[Items listed in a dataset]
• • • • •
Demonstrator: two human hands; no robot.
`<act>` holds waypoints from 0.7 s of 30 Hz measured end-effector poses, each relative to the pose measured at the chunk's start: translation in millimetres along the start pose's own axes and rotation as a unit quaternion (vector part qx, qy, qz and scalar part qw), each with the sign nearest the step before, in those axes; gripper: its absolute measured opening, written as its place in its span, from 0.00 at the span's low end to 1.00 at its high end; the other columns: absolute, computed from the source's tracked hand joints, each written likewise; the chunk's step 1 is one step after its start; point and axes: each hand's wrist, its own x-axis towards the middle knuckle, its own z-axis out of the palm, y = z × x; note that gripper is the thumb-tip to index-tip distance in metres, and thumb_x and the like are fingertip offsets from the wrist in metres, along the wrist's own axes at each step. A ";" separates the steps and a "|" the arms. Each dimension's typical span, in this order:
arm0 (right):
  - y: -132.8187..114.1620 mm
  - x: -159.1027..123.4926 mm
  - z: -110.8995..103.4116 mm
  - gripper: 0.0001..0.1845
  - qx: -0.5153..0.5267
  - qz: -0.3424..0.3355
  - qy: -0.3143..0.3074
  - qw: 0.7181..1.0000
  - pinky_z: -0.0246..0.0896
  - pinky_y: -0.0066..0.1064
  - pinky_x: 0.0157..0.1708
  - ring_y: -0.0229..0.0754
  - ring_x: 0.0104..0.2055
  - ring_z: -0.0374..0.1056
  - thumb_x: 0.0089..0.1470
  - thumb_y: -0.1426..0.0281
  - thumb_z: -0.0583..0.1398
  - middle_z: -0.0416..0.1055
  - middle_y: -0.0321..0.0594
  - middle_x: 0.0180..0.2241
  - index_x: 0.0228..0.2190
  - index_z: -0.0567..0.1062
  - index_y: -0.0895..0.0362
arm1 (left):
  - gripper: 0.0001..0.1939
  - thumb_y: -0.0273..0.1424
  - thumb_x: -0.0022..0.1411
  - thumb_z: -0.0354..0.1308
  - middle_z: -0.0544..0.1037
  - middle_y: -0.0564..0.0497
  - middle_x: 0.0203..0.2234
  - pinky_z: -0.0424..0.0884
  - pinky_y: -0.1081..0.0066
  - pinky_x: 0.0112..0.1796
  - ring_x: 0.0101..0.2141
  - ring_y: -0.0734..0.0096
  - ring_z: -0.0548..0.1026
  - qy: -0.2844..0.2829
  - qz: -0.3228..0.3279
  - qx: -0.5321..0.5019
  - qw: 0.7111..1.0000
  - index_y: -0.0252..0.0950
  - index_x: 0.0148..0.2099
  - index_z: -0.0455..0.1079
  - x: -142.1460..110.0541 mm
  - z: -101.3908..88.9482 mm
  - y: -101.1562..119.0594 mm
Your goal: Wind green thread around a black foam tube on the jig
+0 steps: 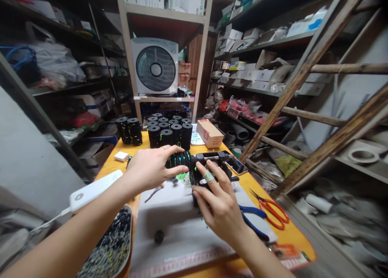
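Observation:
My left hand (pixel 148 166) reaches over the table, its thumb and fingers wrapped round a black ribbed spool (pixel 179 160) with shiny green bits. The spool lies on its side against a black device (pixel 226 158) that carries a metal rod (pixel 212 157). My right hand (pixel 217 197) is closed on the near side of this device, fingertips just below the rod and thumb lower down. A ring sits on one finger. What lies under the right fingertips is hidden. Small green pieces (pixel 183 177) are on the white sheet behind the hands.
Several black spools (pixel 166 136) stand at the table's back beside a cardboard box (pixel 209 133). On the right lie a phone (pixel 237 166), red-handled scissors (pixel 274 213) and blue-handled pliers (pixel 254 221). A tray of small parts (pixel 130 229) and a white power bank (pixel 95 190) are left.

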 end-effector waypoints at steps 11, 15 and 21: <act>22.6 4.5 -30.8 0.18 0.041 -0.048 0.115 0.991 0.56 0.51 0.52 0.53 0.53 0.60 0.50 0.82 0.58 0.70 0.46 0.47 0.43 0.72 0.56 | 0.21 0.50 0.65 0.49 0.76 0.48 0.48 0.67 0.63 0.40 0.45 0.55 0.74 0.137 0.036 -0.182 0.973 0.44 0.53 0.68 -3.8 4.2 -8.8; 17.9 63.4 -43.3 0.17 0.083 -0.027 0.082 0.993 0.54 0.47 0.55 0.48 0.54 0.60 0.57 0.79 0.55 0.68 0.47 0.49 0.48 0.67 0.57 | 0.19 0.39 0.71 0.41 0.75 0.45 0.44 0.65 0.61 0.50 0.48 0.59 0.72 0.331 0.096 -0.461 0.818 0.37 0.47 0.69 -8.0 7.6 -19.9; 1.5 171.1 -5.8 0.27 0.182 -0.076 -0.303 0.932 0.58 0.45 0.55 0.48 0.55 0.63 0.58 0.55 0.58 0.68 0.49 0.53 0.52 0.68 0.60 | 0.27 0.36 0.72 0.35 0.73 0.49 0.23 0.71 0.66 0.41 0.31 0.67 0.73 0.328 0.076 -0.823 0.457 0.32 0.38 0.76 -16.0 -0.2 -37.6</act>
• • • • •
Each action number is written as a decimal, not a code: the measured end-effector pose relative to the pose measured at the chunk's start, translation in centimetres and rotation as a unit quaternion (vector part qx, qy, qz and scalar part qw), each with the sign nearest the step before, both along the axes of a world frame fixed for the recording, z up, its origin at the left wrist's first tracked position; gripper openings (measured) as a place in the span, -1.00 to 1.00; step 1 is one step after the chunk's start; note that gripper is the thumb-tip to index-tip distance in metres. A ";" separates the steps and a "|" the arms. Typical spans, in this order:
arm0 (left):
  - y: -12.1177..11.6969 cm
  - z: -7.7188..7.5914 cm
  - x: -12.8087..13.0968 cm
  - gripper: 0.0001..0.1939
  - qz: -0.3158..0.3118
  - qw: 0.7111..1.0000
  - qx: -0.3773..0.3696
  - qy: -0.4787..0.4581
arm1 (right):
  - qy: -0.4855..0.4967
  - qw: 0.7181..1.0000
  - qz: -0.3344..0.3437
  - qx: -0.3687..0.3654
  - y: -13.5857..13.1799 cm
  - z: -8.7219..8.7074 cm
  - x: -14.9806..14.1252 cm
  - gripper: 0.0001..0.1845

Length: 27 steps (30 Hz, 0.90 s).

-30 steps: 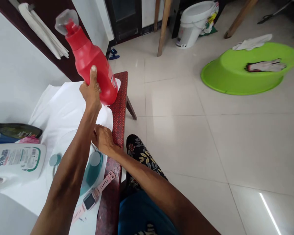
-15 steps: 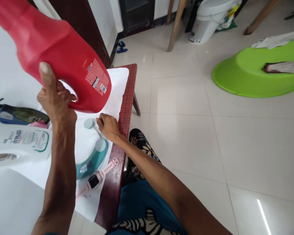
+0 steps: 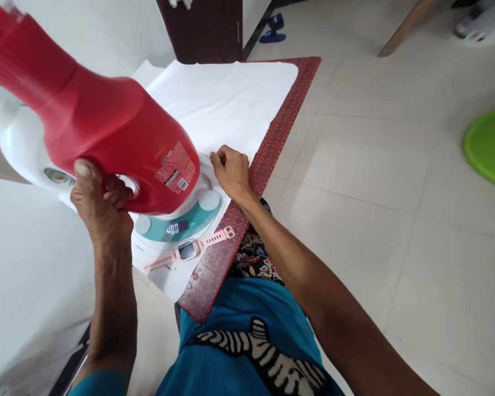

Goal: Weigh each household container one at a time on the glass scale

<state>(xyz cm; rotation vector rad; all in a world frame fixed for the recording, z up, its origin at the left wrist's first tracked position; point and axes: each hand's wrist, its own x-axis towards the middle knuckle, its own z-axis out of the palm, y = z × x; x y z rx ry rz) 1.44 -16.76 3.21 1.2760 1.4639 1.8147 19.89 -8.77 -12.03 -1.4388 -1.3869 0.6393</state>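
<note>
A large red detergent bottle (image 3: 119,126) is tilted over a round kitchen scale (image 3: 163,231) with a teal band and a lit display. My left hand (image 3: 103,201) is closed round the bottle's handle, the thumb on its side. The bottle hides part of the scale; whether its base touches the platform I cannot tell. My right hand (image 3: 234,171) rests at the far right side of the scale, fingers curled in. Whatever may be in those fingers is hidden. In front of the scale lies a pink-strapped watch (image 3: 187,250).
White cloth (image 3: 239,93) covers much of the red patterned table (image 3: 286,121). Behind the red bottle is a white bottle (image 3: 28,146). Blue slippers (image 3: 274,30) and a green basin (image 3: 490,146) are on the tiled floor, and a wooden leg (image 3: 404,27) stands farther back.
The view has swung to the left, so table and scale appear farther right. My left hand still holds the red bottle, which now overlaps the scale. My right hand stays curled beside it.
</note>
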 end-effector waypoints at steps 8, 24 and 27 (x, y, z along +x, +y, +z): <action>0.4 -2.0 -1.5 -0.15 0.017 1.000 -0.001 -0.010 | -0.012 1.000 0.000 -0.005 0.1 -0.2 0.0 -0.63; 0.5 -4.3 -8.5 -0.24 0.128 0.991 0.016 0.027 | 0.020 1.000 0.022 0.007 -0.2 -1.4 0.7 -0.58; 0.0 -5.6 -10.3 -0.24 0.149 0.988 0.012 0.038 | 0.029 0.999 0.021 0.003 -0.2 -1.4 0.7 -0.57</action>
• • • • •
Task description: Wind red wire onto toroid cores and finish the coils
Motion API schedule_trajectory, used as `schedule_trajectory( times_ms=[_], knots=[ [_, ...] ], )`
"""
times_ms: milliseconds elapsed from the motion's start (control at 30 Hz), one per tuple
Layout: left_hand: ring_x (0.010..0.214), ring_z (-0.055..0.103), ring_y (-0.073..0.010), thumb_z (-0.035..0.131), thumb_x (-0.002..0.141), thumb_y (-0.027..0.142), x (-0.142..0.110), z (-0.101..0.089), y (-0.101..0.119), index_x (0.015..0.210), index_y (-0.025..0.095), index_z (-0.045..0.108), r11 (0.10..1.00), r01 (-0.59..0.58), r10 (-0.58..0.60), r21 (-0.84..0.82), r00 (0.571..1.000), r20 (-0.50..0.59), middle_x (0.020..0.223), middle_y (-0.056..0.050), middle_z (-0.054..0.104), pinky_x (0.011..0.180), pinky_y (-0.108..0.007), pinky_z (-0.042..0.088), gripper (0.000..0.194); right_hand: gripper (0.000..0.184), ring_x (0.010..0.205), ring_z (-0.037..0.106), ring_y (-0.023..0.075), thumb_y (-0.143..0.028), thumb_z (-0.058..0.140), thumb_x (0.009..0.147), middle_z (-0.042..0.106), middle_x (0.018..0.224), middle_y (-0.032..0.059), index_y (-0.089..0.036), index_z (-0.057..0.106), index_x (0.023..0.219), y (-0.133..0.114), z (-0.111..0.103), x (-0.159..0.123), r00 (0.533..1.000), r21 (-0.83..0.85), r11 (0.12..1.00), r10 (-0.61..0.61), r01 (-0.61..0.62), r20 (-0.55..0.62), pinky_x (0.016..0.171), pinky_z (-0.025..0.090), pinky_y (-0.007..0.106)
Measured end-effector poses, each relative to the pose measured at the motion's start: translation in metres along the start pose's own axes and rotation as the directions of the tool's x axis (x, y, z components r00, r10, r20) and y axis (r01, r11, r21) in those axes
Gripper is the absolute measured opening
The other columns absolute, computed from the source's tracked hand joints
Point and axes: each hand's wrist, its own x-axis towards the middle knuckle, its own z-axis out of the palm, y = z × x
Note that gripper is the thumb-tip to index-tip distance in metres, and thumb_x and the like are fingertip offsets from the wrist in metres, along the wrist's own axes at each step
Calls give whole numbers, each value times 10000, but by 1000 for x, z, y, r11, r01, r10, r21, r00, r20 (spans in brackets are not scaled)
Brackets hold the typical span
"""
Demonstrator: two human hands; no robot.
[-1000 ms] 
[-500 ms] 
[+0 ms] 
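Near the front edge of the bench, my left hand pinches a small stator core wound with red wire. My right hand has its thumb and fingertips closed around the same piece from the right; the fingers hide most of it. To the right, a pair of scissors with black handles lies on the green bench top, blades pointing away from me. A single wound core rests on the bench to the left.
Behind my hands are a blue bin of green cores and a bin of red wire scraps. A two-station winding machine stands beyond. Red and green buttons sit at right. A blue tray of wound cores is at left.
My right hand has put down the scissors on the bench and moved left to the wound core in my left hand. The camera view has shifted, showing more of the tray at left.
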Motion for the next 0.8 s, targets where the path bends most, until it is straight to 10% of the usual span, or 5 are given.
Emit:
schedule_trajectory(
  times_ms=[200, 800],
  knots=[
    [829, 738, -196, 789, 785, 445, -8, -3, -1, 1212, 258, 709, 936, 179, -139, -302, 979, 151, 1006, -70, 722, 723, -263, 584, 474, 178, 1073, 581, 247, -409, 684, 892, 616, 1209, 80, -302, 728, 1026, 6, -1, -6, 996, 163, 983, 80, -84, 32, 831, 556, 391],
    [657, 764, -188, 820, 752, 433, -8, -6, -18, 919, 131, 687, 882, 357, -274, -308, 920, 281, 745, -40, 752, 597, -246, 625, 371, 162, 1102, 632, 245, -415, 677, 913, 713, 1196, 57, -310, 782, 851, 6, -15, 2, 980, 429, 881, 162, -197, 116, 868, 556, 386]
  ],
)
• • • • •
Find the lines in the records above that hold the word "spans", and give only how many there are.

* **Answer for the task**
2